3 Simple Steps I Used to Make a Resolution as Someone With a Mental Illness


It’s about that time of year again when everyone is looking for resolve, closure and most of all, looking forward to the year ahead. For most, it’s a fresh start, but for someone like me with C-PTSD (complex post-traumatic stress disorder), anxiety and depression, it’s a daunting task to commit to something for a whole year. When I know there are challenges I have to overcome on a daily basis to accomplish basic tasks, trying to commit to something such as “going to the gym once a week” can be overwhelming and impossible.

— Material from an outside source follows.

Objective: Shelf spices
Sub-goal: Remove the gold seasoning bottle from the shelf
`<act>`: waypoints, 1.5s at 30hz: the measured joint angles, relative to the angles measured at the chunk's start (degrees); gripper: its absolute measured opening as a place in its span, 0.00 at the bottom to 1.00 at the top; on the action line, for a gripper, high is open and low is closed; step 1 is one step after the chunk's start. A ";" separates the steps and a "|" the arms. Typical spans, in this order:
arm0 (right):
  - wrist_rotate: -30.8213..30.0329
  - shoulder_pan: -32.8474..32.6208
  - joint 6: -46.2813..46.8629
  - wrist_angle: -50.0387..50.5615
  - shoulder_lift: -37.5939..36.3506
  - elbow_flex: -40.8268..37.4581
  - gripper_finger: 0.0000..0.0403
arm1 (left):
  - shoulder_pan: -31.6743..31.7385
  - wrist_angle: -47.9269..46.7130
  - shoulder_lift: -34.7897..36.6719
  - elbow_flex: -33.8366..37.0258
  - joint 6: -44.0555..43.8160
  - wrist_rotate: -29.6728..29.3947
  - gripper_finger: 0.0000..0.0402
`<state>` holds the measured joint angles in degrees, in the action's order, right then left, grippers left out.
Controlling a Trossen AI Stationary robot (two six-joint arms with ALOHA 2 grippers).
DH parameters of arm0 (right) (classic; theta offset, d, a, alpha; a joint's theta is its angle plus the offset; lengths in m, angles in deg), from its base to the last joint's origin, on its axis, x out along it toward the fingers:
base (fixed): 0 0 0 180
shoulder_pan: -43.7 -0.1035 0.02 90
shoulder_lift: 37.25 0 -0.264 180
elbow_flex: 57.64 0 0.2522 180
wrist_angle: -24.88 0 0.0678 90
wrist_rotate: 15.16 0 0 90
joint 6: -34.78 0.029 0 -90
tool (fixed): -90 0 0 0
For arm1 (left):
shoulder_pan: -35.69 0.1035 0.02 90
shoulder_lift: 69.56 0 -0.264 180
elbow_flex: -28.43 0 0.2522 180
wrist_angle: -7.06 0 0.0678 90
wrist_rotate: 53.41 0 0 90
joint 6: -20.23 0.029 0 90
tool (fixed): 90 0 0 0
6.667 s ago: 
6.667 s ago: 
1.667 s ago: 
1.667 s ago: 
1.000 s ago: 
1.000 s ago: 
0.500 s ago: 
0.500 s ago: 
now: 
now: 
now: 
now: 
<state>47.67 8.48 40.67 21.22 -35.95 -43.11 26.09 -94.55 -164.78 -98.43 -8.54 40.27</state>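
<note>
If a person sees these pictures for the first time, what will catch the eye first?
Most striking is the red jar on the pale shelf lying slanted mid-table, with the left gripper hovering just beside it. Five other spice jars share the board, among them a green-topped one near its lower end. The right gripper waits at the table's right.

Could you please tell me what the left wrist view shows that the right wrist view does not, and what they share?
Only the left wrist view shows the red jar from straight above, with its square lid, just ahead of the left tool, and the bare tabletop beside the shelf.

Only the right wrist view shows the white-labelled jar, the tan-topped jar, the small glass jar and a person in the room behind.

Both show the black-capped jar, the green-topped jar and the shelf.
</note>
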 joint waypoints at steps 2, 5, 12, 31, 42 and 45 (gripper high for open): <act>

So this year I followed a few basic steps:

1. Choose something general.

To me, this means no time commitment. I know some days it’s hard for me to even get out of bed, so committing to something I may not make it to will only make me feel overwhelmed and inferior. I decided to choose something I can do simply and every chance I get so I feel confident and productive.

2. Make it attainable.

Set yourself up for success. Now I don’t mean don’t challenge yourself, but simply to set an expectation that is realistic for you. For example, I know as someone who doesn’t work out in a gym setting regularly and someone who doesn’t like being indoors, trying to challenge myself to start going to the gym even once a week was unrealistic. I want to achieve whatever goal I set, so I chose something that was realistic for me. If you don’t have any ideas, try asking someone you trust and that understands your mental illness.

And most importantly…

3. Pick something that makes you feel good.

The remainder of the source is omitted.